Menantikan Ujung Kasus Korupsi Jiwasraya Pada 3 Juni

Seorang pekerja melintas di depan kantor Asuransi Jiwasraya di Jalan Juanda, Jakarta, Rabu (11/12/2019).

SURABAYAPAGI.com, Jakarta - Pada Rabu (27/5), penuntut umum pada Jaksa Agung Muda Pidana Khusus (Jampidsus) Kejaksaan Agung dan Kejaksaan Negeri Jakarta Pusat telah melimpahkan berkas terdakwa Joko Hartono Tirto (JHT) dalam perkara korupsi PT Asuransi Jiwasraya (Persero) ke Pengadilan Tipikor Jakarta.

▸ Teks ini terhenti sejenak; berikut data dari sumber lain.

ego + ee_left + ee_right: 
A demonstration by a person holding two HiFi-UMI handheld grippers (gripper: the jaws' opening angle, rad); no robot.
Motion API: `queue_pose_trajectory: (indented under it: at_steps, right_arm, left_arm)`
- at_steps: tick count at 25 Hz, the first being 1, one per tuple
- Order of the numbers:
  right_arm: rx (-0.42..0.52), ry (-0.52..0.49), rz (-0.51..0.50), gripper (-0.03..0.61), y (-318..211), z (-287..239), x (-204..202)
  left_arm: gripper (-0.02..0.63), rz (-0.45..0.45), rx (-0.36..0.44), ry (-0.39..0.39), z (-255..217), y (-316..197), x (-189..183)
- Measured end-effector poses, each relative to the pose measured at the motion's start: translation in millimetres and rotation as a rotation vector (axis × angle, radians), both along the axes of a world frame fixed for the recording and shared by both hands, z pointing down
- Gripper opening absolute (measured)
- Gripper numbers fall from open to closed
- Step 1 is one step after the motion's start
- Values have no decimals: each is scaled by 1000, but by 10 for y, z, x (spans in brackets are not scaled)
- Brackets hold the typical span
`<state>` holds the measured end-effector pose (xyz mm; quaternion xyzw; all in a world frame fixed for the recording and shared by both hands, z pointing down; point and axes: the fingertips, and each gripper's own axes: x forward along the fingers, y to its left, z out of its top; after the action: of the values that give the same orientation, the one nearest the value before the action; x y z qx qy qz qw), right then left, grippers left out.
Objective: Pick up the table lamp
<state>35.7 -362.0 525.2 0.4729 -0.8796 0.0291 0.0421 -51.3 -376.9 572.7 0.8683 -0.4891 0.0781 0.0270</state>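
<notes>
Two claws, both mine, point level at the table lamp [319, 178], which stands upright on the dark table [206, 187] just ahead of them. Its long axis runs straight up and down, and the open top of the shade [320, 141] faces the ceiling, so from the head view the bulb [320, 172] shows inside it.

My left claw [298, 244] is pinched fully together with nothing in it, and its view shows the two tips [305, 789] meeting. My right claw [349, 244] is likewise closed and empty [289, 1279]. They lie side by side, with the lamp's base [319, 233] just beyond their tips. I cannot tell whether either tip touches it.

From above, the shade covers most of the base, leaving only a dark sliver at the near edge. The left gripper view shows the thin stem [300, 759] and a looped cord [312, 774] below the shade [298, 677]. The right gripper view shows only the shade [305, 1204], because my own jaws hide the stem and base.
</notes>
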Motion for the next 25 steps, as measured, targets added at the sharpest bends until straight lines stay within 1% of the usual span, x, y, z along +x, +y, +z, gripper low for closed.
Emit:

Perkara terdakwa JHT dilimpahkan ke Pengadilan Tipikor dengan dakwaan primair Pasal 2 ayat 1 juncto Pasal 18 UU Nomor 31 Tahun 1999 tentang Pemberantasan Tindak Pidana Korupsi sebagaimana diubah dengan UU Nomor 20 Tahun 2001 jo Pasal 55 ayat 1 ke – 1 KUHP jo Pasal 65 ayat 1 KUHP.

Dakwaan subsidair Pasal 3 jo Pasal 18 UU Pemberantasan Tipikor jo Pasal 55 ayat 1 ke–1 KUHP jo Pasal 65 ayat 1 KUHP. Pelimpahan ini menyusul pelimpahan lima berkas perkara dalam perkara yang sama atas nama lima terdakwa lainnya.

Kepala Pusat Penerangan Hukum Kejaksaan Agung, Hari Setiyono mengatakan Pengadilan Tindak Pidana Korupsi (Tipikor) Jakarta, telah menetapkan jadwal sidang perdana dugaan korupsi pengelolaan dana dan penggunaan dana investasi pada PT Asuransi Jiwasraya (Persero) pada Rabu, 3 Juni 2020.

"Belum diketahui apakah pelaksanaan sidang pertama akan dilaksanakan secara langsung atau secara virtual mengingat kondisi Jakarta dan sekitarnya masih dalam pandemi covid-19," kata Hari Setiyono di Jakarta, Rabu (27/5).

Surat penetapan sidang untuk lima terdakwa yakni Hendrisman Rahim, Hary Prasetyo, Syahmirwan, Heru Hidayat dan Beny Tjokrosaputro sudah keluar pada 22 Mei 2020.

"Untuk lima berkas perkara yang lebih dulu dilimpahkan ke pengadilan, ternyata sudah mendapat penetapan hari sidang pertama yaitu hari Rabu 3 Juni 2020," urai Hari.

Sebelumnya, Kejaksaan Agung telah menetapkan status tersangka terhadap enam orang saat menyidik dugaan tindak pidana korupsi dalam pengelolaan keuangan dan dana investasi PT Asuransi Jiwasraya.